Aparentemente, me había quedado dormido en la vereda del jardín de la estatua,
sin embargo tenía algo nublada mi vista y no distinguía bien. Tenía la
percepción de estar en otro lado pero en el mismo lugar, como si la perspectiva
hubiera cambiado. No podía moverme, pero veía que una sombra frente mío se
levantara y me quisiera hablar con las manos. Ya era de noche, una brisa corría
suave y la luna en lo más alto de la oscuridad, alumbraba la vereda. Quise
levantarme pero no podía, estaba arrodillado en el jardín de la casa.

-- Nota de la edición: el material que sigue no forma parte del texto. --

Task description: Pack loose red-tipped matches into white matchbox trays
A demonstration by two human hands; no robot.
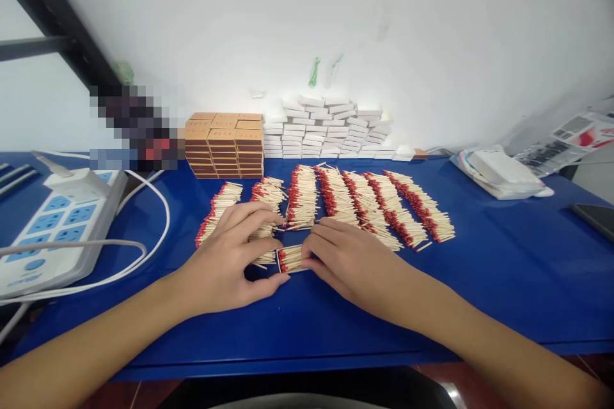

La sombra
que no podía distinguir me decía “gracias por escucharme, siempre lo haces,
eres muy lindo para ser una estatua de piedra“.
Comprendí
al fin el por qué la dureza de mi persona y la fantástica imaginación que
tenía; comprendí por qué la gata no era mi mascota, sino que ella solía
visitarme en mi jardín; que las copas no las tomaba yo, sino los jóvenes que
por mi vereda pasaban; comprendí que la mujer desnuda no era la estatua, sino mi
referencia a lo que sería yo en carne y hueso. Finalmente comprendí que la
estatua siempre había sido yo y que en el afán de escaparme de mi destino de
piedra, imaginaba otra realidad, donde los números eran lo mío.